Work task ▸ Please output the section of the listing below that opens with the line containing "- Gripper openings" and closes with the line containing "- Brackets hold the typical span", exactly and with nothing else.

(Material for this task Opens)

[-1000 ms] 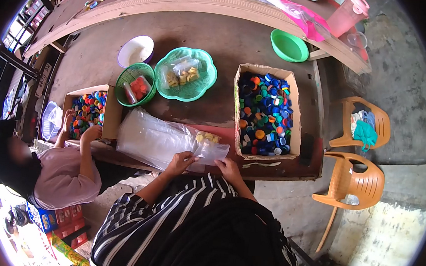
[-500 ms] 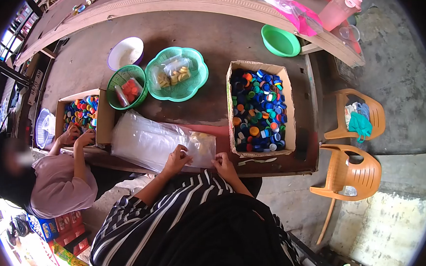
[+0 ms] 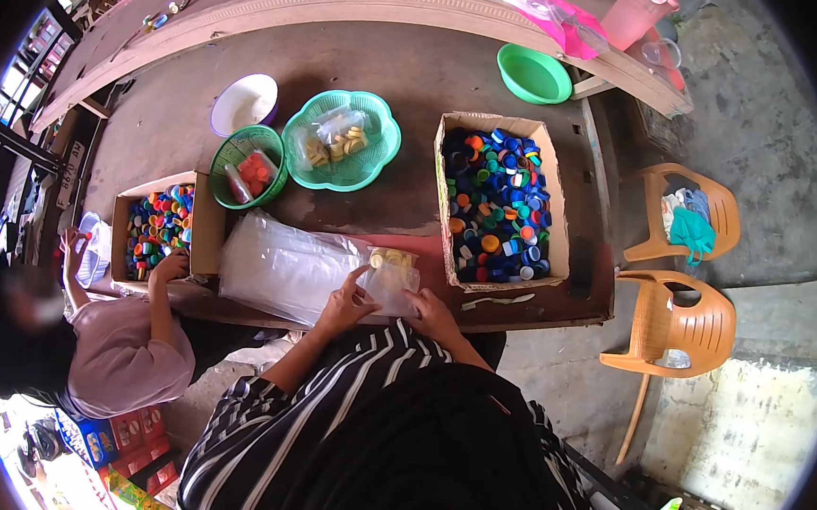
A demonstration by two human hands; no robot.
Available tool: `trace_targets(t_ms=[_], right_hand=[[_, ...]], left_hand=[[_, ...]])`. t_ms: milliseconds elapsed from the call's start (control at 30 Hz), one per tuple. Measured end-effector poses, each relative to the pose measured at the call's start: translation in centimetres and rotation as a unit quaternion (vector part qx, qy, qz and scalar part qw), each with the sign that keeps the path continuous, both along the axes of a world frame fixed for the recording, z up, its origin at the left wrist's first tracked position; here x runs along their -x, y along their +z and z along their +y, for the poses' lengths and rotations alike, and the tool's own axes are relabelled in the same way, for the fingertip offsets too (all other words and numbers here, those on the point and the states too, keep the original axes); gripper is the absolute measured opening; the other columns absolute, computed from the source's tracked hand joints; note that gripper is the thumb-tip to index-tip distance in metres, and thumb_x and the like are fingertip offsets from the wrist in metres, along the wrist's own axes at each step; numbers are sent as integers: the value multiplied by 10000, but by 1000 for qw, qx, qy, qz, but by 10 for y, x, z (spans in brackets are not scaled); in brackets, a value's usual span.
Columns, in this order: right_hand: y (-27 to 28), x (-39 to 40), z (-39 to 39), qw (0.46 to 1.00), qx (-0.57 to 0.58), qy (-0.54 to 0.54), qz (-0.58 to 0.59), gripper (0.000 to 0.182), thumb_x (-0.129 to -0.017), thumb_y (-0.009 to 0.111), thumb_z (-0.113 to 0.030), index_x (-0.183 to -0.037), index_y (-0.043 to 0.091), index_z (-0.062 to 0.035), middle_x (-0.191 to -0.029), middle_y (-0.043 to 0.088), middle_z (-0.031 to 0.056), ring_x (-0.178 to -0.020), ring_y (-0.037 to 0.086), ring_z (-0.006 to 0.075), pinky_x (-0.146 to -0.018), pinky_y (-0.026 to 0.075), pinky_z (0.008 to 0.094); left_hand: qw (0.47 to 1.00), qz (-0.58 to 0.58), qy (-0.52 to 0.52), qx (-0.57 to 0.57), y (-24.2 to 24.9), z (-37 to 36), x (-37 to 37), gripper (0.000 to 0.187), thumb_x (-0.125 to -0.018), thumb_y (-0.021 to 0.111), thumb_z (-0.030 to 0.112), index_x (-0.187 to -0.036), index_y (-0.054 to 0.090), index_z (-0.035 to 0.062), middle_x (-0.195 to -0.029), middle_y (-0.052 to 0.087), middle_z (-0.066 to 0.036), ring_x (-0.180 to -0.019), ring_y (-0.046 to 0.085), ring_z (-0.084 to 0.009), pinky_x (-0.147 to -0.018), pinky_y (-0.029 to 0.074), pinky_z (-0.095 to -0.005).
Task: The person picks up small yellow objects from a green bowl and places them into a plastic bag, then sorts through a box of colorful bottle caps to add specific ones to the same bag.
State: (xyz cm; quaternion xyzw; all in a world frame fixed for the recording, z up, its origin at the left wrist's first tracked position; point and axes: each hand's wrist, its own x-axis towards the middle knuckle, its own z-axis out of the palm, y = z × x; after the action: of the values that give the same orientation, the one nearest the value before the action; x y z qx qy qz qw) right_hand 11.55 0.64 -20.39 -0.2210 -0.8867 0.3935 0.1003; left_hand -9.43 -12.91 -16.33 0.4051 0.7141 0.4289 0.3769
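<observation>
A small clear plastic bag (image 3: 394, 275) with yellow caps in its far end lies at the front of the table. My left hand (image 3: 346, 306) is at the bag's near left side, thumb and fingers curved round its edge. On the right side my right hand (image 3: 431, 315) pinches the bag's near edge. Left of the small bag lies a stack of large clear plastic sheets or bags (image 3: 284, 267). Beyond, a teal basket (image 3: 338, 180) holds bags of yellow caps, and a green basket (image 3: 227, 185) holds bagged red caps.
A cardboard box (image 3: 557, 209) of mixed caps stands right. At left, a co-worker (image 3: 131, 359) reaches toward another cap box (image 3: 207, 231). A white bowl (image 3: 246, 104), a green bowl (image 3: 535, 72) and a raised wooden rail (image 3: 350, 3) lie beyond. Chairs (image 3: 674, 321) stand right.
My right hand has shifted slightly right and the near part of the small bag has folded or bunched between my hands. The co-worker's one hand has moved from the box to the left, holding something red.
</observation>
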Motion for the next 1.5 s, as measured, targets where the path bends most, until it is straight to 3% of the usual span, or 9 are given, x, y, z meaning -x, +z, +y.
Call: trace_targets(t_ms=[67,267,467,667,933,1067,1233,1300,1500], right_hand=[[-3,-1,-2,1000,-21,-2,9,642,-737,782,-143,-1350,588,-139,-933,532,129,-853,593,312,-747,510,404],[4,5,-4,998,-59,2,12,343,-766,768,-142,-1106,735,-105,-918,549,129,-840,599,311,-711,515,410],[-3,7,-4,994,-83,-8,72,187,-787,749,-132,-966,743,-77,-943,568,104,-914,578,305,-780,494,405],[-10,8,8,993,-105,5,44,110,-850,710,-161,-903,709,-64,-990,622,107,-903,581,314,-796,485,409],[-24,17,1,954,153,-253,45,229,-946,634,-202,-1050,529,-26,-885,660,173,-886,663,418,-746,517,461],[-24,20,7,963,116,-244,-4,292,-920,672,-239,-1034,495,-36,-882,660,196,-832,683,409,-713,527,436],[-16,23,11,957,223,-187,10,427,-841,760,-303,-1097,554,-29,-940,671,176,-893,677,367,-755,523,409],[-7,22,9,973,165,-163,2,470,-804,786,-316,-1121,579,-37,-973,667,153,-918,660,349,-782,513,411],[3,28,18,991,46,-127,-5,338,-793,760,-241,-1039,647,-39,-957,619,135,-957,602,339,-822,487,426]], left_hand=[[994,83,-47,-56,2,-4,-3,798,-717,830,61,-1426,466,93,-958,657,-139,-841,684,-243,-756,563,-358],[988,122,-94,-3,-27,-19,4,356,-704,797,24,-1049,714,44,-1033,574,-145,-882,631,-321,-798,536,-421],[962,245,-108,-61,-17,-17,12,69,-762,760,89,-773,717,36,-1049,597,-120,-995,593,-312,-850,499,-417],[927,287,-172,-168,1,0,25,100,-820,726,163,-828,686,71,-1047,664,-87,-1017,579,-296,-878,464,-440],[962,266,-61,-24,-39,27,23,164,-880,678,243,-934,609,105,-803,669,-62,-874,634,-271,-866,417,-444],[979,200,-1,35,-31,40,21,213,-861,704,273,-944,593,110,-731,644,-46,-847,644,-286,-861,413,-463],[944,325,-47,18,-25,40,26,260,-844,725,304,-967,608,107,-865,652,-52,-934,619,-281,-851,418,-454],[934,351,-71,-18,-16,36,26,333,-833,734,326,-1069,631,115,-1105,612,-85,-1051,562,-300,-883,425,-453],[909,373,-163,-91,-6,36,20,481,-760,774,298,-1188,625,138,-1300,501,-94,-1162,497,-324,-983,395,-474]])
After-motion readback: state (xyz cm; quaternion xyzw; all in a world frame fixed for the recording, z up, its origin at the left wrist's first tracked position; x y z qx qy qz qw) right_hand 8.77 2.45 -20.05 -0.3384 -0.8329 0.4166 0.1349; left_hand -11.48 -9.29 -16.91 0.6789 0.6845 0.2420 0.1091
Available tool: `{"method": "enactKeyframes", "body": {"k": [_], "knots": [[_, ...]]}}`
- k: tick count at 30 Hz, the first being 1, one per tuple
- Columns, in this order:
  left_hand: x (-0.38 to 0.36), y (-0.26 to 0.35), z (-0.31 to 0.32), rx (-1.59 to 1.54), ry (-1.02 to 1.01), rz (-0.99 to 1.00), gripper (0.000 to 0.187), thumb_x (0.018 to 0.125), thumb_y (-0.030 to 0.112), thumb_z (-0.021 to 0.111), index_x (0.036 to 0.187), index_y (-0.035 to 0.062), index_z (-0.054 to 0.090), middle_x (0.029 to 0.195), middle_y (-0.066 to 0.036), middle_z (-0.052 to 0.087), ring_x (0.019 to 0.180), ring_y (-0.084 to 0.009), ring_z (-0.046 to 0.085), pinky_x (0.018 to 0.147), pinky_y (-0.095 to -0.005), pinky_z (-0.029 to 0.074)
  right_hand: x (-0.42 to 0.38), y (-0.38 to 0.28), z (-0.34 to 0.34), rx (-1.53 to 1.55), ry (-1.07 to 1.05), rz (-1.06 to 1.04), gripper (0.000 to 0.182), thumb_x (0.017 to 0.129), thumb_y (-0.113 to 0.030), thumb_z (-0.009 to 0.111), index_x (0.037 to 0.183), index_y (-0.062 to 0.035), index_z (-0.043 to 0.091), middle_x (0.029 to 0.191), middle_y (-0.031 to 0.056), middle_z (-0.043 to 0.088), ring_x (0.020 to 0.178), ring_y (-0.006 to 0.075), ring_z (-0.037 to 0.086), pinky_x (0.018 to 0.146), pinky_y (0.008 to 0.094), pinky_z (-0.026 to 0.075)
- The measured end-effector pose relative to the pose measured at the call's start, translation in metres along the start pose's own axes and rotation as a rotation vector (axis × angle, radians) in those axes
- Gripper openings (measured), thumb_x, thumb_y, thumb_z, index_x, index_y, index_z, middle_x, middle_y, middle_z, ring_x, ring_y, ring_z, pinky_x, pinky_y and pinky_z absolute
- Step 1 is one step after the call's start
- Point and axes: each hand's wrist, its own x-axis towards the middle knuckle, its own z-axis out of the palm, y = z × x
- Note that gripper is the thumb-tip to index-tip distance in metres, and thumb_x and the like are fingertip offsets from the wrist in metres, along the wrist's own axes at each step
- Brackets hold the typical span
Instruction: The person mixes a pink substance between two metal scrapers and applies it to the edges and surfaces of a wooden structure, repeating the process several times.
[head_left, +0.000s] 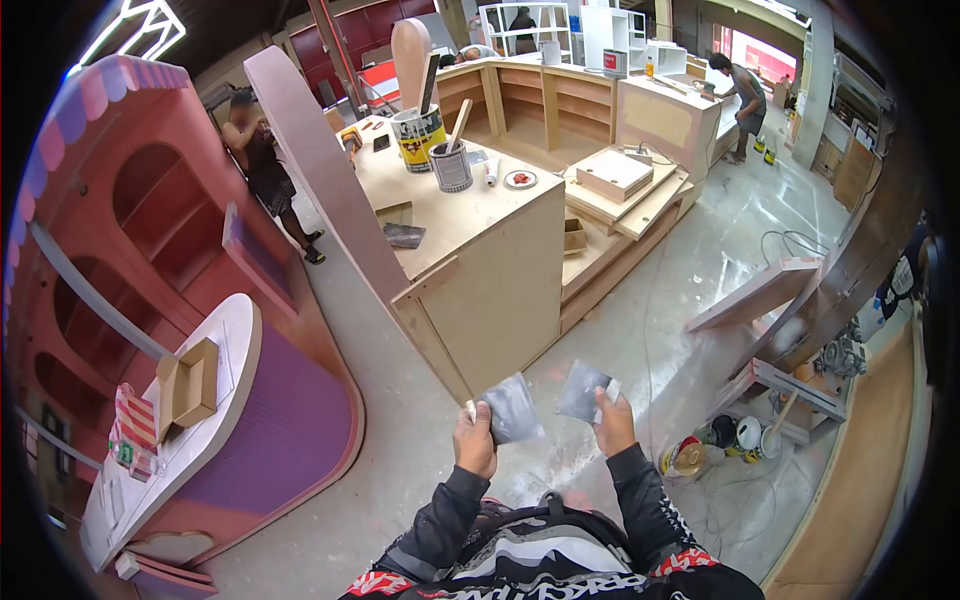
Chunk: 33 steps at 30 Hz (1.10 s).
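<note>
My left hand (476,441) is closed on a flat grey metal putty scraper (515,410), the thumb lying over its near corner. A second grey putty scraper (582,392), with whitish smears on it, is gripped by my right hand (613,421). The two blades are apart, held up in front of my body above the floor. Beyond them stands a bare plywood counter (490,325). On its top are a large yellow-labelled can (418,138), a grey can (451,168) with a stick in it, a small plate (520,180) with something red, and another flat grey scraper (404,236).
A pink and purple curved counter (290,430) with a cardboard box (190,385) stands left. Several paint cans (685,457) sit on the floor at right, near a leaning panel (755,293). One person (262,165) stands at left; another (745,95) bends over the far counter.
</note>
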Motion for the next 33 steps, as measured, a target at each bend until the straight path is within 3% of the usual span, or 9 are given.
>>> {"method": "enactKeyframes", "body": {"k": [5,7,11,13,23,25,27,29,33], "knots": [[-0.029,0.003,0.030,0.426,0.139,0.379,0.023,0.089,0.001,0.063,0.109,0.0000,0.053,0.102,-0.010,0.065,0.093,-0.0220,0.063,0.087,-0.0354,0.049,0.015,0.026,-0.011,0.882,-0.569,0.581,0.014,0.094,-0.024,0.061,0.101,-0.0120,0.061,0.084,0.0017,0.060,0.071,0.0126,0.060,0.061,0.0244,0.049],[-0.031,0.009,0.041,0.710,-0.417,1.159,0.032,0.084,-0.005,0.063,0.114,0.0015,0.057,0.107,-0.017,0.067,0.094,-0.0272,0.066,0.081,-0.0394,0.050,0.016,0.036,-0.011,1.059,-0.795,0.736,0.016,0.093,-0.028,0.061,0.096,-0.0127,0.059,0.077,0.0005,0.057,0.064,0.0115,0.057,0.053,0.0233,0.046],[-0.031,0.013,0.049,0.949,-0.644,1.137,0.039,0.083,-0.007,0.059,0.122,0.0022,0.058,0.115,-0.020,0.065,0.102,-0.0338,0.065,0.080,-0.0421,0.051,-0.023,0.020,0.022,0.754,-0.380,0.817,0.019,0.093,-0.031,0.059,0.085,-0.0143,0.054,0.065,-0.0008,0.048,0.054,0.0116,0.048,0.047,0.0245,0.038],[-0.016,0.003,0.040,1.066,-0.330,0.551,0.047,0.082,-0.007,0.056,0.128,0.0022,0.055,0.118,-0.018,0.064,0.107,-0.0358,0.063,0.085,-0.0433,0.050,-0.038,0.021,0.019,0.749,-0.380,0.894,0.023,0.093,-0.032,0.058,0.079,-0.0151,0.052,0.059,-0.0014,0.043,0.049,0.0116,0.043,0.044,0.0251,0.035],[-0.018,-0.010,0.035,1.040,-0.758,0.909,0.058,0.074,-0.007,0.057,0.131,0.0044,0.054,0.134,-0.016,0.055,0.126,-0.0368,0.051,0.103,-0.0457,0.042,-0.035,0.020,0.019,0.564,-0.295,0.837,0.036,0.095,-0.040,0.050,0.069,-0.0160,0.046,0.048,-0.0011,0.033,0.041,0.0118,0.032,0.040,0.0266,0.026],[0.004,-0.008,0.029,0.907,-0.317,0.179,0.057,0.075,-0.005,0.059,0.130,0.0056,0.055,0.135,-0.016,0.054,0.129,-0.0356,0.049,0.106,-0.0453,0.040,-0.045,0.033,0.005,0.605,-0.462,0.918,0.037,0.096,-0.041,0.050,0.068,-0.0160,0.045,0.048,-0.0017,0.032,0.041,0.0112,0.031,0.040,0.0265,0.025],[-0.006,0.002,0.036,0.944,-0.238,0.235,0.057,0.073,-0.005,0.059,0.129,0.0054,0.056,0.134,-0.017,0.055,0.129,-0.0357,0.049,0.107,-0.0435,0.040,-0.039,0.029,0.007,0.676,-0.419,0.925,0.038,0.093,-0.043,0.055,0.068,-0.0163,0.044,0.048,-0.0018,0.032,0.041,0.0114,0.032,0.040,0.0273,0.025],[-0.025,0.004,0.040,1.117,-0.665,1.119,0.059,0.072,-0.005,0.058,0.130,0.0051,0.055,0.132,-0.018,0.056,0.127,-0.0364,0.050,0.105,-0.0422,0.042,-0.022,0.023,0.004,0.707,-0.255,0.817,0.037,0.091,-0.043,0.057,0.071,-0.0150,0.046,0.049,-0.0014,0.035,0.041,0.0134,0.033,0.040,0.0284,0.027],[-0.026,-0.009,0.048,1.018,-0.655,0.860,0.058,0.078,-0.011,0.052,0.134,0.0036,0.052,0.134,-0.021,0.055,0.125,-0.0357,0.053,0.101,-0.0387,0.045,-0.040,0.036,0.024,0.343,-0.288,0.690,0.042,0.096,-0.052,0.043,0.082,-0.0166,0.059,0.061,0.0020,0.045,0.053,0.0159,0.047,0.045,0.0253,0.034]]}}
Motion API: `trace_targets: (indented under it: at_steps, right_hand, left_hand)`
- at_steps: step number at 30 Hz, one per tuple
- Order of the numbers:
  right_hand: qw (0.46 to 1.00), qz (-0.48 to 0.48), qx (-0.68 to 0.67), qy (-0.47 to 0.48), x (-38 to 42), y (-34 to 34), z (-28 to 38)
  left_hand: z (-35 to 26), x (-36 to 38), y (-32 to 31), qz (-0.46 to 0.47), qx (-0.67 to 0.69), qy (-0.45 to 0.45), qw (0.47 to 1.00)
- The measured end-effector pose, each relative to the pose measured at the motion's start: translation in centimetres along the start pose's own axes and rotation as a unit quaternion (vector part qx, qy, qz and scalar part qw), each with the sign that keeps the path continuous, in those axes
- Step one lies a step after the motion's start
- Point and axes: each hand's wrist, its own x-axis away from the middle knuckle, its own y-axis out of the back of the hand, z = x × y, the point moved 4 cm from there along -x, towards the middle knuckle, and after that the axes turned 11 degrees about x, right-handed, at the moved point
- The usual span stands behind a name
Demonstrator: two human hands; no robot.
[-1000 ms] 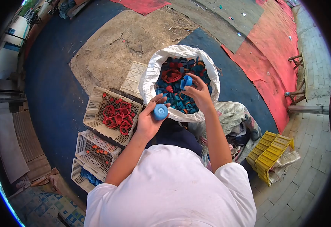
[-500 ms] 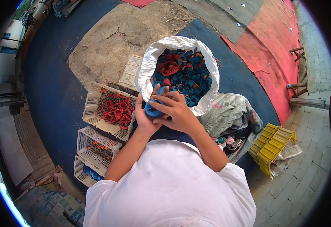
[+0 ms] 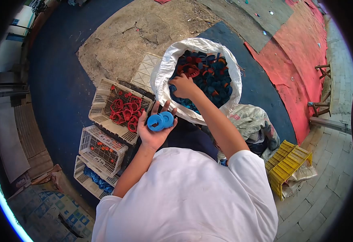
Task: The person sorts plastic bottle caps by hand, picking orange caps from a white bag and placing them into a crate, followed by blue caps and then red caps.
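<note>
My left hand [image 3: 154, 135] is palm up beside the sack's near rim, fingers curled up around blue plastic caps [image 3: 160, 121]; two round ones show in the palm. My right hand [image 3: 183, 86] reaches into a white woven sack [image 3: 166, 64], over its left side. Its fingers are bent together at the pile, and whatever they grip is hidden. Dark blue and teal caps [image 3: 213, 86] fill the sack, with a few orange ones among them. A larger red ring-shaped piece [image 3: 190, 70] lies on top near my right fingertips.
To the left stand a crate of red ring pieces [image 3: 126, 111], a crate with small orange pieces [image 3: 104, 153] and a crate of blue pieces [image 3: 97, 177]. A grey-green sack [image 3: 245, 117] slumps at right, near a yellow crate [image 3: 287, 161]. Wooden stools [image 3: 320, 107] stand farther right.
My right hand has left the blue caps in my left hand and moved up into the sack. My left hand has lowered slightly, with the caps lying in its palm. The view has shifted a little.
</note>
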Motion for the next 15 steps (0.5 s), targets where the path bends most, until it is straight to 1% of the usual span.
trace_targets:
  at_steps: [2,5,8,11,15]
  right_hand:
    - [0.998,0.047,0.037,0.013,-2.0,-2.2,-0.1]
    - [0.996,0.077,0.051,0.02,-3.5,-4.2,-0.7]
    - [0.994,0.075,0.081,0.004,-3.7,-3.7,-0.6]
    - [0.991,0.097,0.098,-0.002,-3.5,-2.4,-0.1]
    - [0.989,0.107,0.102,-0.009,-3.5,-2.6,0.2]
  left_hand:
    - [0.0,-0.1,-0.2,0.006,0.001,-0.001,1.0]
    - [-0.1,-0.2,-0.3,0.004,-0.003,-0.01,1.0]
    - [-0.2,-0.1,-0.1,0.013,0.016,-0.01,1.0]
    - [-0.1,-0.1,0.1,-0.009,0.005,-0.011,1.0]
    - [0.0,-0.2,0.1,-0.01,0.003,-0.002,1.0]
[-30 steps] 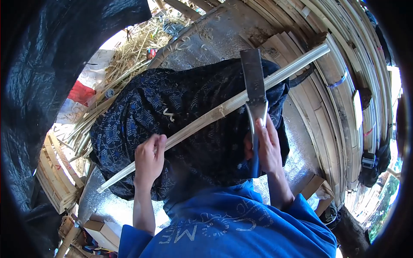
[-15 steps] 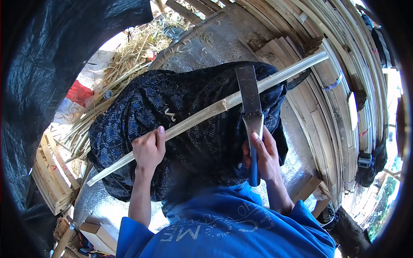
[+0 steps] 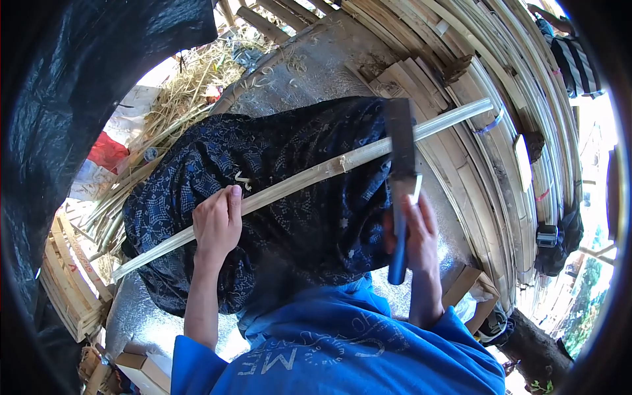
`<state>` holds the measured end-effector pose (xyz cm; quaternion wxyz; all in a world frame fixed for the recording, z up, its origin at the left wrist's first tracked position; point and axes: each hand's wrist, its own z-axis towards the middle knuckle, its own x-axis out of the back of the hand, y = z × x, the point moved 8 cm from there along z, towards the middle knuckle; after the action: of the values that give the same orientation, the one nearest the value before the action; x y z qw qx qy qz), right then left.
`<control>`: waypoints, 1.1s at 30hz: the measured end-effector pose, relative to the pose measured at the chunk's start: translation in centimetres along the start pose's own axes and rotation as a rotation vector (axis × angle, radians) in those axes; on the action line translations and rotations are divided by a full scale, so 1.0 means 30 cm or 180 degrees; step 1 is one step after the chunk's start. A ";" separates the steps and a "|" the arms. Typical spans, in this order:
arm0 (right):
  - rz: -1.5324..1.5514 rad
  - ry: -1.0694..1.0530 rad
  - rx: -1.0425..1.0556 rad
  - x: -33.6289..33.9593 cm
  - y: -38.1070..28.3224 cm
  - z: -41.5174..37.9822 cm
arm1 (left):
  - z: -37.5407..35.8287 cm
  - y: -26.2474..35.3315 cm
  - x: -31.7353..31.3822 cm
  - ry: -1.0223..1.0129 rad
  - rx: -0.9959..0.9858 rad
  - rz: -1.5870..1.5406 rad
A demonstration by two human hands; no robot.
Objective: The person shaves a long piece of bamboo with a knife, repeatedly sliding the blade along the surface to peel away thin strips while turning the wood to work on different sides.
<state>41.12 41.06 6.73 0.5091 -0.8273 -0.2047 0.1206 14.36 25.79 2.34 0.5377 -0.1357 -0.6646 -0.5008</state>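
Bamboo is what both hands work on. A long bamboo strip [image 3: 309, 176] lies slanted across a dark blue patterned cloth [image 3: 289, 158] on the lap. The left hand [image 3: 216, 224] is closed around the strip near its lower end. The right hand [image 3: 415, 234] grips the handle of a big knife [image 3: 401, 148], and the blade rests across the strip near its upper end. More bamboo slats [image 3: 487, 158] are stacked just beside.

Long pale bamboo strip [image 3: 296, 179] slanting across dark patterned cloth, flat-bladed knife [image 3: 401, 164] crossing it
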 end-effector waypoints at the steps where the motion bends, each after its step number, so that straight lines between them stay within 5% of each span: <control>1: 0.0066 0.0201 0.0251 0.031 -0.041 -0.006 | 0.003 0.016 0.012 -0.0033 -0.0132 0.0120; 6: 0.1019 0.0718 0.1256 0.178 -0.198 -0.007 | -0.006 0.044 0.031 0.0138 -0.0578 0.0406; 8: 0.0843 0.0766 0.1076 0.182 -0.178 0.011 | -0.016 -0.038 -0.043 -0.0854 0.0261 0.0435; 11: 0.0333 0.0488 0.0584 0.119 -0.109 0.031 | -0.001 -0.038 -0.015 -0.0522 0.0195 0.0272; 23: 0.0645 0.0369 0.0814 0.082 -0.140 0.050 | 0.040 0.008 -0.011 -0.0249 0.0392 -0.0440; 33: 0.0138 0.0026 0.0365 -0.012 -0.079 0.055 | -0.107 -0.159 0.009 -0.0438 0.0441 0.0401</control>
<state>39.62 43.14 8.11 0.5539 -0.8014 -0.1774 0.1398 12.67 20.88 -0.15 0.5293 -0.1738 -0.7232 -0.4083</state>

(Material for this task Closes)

Answer to the problem ▸
- Gripper openings (measured), thumb_x, thumb_y, thumb_z, index_x, index_y, index_z, middle_x, middle_y, middle_z, ring_x, ring_y, ring_z, pinky_x, pinky_y and pinky_z absolute
- Step 1 is one step after the call's start
- Point and axes: each hand's wrist, its own x-axis towards the middle knuckle, its own z-axis out of the palm, y = z × x
- Note that gripper is the thumb-tip to index-tip distance in metres, and thumb_x and the like are fingertip offsets from the wrist in metres, along the wrist's own axes at each step
- Brackets hold the typical span

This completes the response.